WORK INSTRUCTION
Repeat nothing but the lines below running from the one containing "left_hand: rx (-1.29" to the one containing "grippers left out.". Keep both end lines.

DATASET EXTRACT
++++++++++

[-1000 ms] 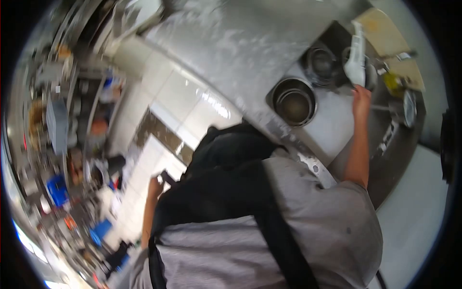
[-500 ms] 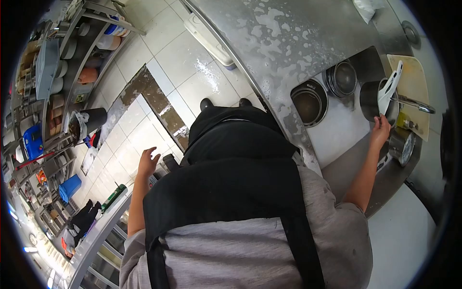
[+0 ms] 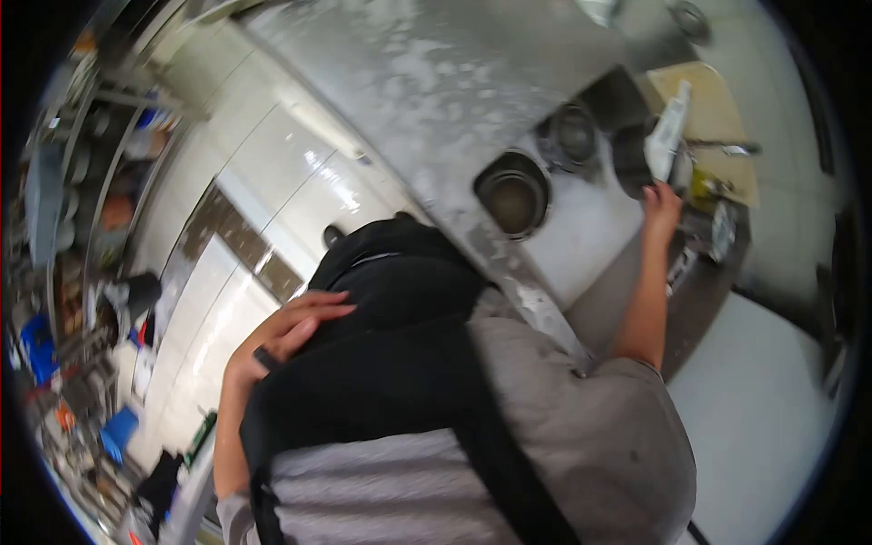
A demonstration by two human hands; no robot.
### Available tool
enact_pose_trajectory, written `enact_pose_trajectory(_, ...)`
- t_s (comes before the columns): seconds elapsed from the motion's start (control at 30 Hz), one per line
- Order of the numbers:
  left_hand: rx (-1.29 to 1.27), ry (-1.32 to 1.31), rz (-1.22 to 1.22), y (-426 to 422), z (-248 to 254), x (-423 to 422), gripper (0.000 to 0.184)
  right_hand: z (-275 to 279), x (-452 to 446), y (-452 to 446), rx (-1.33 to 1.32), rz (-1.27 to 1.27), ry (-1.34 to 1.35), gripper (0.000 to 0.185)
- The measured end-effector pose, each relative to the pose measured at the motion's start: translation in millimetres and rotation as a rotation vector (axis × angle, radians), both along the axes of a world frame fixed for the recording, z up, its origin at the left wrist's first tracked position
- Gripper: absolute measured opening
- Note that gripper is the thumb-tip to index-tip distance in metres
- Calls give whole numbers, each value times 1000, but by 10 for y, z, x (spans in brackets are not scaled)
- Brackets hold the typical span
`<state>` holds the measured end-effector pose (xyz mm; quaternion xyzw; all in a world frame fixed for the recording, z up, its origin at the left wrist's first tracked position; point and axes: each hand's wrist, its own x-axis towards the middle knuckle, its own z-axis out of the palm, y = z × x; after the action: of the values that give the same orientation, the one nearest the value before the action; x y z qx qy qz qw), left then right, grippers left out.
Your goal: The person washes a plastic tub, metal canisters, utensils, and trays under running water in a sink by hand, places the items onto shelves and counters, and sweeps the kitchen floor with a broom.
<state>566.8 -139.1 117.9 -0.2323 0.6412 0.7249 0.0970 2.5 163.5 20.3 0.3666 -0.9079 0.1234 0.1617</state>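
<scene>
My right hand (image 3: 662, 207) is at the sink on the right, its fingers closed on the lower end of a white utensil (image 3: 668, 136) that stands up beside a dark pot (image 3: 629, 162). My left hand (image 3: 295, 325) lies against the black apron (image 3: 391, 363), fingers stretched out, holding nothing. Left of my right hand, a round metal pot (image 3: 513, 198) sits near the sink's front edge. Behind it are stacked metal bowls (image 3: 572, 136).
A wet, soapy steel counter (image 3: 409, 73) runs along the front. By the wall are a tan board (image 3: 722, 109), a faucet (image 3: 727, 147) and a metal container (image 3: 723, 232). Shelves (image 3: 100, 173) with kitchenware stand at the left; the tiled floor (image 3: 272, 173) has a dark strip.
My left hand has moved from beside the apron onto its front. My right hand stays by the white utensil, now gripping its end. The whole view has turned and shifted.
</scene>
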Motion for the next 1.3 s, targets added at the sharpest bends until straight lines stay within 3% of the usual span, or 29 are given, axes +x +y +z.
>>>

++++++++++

RESULT FOR THIS TASK
  left_hand: rx (-1.29 to 1.27), ry (-1.32 to 1.31), rz (-1.22 to 1.22), y (-426 to 422), z (-248 to 254), x (-423 to 422), gripper (0.000 to 0.184)
  right_hand: z (-275 to 279), x (-452 to 446), y (-452 to 446), rx (-1.33 to 1.32), rz (-1.27 to 1.27), ry (-1.34 to 1.35), gripper (0.000 to 0.185)
- The measured end-effector pose, each relative to the pose measured at the motion's start: translation in millimetres and rotation as a rotation vector (axis × angle, radians), both along the axes of a world frame fixed for the recording, z up, its origin at the left wrist's first tracked position
- Gripper: absolute measured opening
- Note that gripper is the thumb-tip to index-tip distance in metres
- Calls give whole numbers, each value times 1000, but by 10 for y, z, x (spans in brackets are not scaled)
- Brackets hold the typical span
`<state>` holds the measured end-effector pose (xyz mm; quaternion xyzw; all in a world frame fixed for the recording, z up, its origin at the left wrist's first tracked position; point and axes: each hand's wrist, its own x-axis towards the middle knuckle, its own z-axis out of the palm, y = z × x; after the action: of the values that give the same orientation, the one nearest the value before the action; x y z qx qy qz qw), left then right, grippers left out.

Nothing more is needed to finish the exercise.